Much of barbaric and ancient method of execution was removed when Daendels was in rule as Governor-General in 1808. Daendels' administration later issued Edict of 22 April 1808 and established general procedure for execution. Outside military-at-war executions and executions of rebelled soldiers that subject to the respective military commanding officers at-field, all civilian executions are subject to Governor-General discretion and approval papers. During the time of Daendels' administration, hanging is not included in approved methods for execution. However, Daendels introduced various novel cruel execution methods such as burning at the stake, execution by kris stabbing, execution by scorching iron branding, execution by bludgeoning, and penal works to death.
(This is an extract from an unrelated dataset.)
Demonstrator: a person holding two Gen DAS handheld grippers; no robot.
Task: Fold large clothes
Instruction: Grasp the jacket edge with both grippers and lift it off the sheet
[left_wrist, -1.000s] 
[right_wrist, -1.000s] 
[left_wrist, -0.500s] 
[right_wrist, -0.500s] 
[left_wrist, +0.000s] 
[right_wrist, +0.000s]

Daendels' edict was in effect until 1848. When Jan Jacob Rochussen become Governor-General for 1845-1851 period, after reviewing Daendel's edict, Rochussen issued Interim Penalty Provisions Intermaire Strafbepelingen of 1848, which returning hanging as execution method and set it as sole approved execution method. During James Loudon time as Governor-General for 1872-1875, he codified Wetboek van Strafrecht voor Inlanders, Inlander Criminal Code of 1873, which become in effect on 1 January 1873. The criminal code retains hanging as execution method, despite the Dutch already abolished capital punishment in Netherlands since 1870. By code, hanging is applied to murderers, thieves, aggravated robbers and extortionists, pirates, and criminals committing crimes against state security. However, hanging also applied to other crimes as well. Based on surviving Dutch East Indies papers archived at National Archives of Indonesia, due to high crime rates in Batavia at this period, hanging also applied to rapists, kidnappers, assaulters, blue-on-blue military fratriciders, and street brawlers.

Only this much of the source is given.